For the last few years, a type of sock has become very popular because it has the solution built right in: infinitesimal particles of silver, naturally anti-bacterial and, thus, anti-odiferous.

The silver, known since ancient times to have disinfectant properties, works so well because particles so small can be vastly more powerful than the same substance at normal size.

It’s hard to overstate just how small. “Nano” means one-billionth of a metre. In many cases, this refers to the scale of atoms, which are the smallest units of all matter.

A human hair, by comparison, is 80,000 nanometres wide.

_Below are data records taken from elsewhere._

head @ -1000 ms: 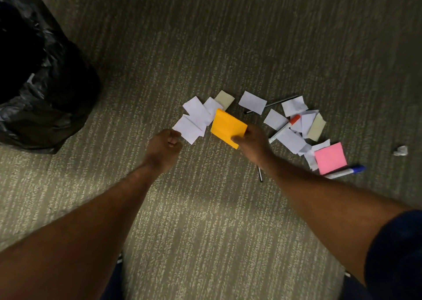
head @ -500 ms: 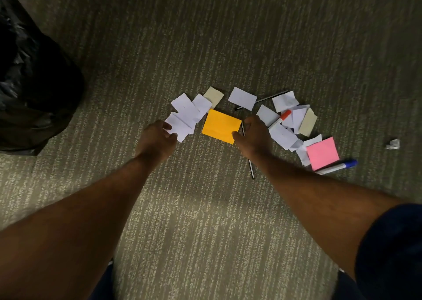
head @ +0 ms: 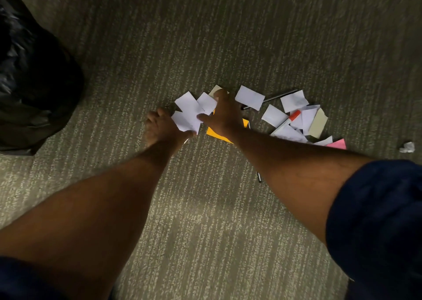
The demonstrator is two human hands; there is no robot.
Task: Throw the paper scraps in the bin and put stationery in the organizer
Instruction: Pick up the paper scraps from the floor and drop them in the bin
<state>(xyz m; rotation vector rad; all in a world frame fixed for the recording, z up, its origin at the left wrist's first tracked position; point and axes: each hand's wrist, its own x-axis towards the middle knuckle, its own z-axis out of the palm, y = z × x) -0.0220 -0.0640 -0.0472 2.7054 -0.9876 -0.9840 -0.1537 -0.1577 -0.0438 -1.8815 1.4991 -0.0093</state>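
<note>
White paper scraps [head: 250, 97] lie scattered on the carpet among beige ones [head: 318, 123]. My left hand [head: 159, 127] grips the edge of the leftmost white scraps [head: 186, 117]. My right hand [head: 225, 114] reaches across an orange sticky-note pad [head: 215, 133], fingers spread, thumb on those same white scraps and a fingertip on a beige scrap. A red-capped marker [head: 293, 117] lies in the right-hand pile. A black pen [head: 280, 95] shows behind the scraps, and another pen's tip [head: 259, 178] pokes out under my right forearm. A pink pad [head: 338, 143] peeks from behind that arm.
A bin lined with a black bag [head: 34, 82] stands at the left edge. One crumpled paper ball [head: 407, 147] lies apart at the far right. Grey striped carpet [head: 228, 37] stretches beyond the pile. No organizer is in view.
My right hand let go of the orange pad, which now lies flat, and moved left and forward over it onto the white scraps. My left hand stays at the scraps' edge.
</note>
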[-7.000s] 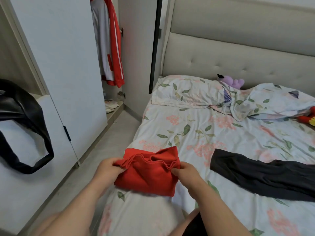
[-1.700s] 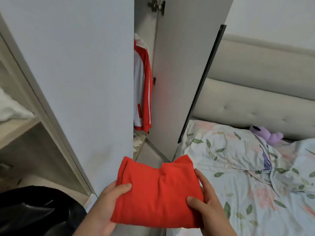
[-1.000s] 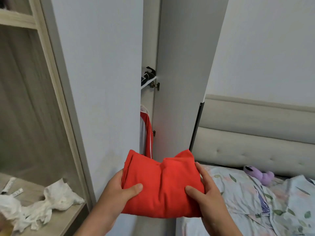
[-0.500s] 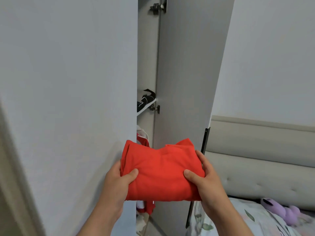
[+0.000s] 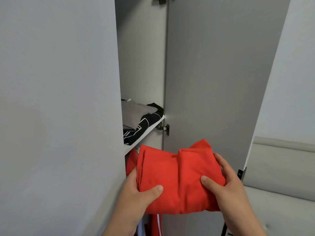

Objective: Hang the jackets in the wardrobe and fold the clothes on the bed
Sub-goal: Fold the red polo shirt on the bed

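No readable text showing; white line markings on the black garment [image 5: 150, 119] above the left hand [image 5: 136, 196] aren't resolving into letters.

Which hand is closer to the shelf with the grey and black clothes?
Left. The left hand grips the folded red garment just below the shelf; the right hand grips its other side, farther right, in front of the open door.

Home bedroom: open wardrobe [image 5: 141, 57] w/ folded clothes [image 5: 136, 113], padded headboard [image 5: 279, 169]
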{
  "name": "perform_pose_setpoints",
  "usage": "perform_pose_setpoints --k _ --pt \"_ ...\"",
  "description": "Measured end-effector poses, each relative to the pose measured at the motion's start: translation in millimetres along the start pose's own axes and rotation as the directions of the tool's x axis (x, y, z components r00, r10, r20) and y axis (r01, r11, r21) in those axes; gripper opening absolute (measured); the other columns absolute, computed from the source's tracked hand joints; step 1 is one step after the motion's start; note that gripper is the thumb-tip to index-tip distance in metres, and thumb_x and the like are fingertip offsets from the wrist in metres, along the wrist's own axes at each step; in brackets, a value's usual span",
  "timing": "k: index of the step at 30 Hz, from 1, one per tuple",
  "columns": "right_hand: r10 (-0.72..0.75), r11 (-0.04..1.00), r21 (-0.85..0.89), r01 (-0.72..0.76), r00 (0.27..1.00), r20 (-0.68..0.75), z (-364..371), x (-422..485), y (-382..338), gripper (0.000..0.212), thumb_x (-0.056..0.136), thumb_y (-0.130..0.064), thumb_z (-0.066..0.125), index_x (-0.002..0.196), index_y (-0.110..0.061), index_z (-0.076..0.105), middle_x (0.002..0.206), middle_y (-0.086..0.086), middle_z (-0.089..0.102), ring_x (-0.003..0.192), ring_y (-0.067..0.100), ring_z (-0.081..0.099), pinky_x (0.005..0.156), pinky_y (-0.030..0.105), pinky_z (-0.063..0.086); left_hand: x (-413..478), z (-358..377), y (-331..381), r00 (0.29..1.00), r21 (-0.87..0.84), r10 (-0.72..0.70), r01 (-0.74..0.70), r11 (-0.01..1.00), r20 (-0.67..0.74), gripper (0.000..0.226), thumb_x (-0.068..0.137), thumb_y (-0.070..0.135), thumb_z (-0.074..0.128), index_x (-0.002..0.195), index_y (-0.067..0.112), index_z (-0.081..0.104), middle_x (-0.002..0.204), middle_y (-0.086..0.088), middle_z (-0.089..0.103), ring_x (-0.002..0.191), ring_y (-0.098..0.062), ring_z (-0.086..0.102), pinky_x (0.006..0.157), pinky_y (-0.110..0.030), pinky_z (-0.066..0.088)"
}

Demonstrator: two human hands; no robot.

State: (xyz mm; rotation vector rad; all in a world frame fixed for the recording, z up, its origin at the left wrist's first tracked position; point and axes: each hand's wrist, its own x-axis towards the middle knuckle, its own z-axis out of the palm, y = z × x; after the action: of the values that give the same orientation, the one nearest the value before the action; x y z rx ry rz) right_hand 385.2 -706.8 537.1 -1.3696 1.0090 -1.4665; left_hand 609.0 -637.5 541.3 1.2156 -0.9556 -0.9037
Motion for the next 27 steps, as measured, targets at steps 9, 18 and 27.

But what happens to the particles in the socks? In an experiment reported at the American Chemical Society meeting last month, two Arizona State University scientists, Troy Benn and Paul Westerhoff, washed seven brands of nanosilver socks and then tested the wastewater. All but one pair leaked silver.

That silver, of course, ends up in our sewers, rivers and lakes.

The most prevalent nanoparticle product contains nanosilver. Over 60 per cent are “health and fitness” products, according to the project, an initiative of Woodrow Wilson International Center for Scholars.

You can find nanosilver in products from clothing and shoes to mattresses and pillows to appliances like Samsung’s SilverCare washers, and Conair’s Infiniti Nano Silver hair straighteners. The TTC also intends to paint the stanchions in its new subway cars with antimicrobial silver.

Friends of the Earth found more than 100 nanomaterials in food and food packaging, including Miller beer bottles that have nano clay, making them less likely to shatter.

Titanium dioxide is found in sunscreens. Fullerenes and alumina nanopowders in cosmetics. Zinc oxide in food additives.

These new uses for nanomaterials have some scientists worried.

“The new controversy is, should it be incorporated into sweatshirts and shoes?” wonders Kevin Robbie, a physics professor at Queen’s University in Kingston and the Canada Research Chair in Nanostructured Materials. “Generally it’s not a very good idea.”

Last December, in the journal Biointerphases , Robbie and two researchers published a comprehensive review of nanoparticle toxicity, mostly to ensure they understood the risks of the materials they work with every day. As a result, they have tightened their cleaning procedures and now store their nanoparticles in fluid, to prevent them from becoming airborne.

The problem is that little is known about how nano-sized elements will act in living organisms and the environment.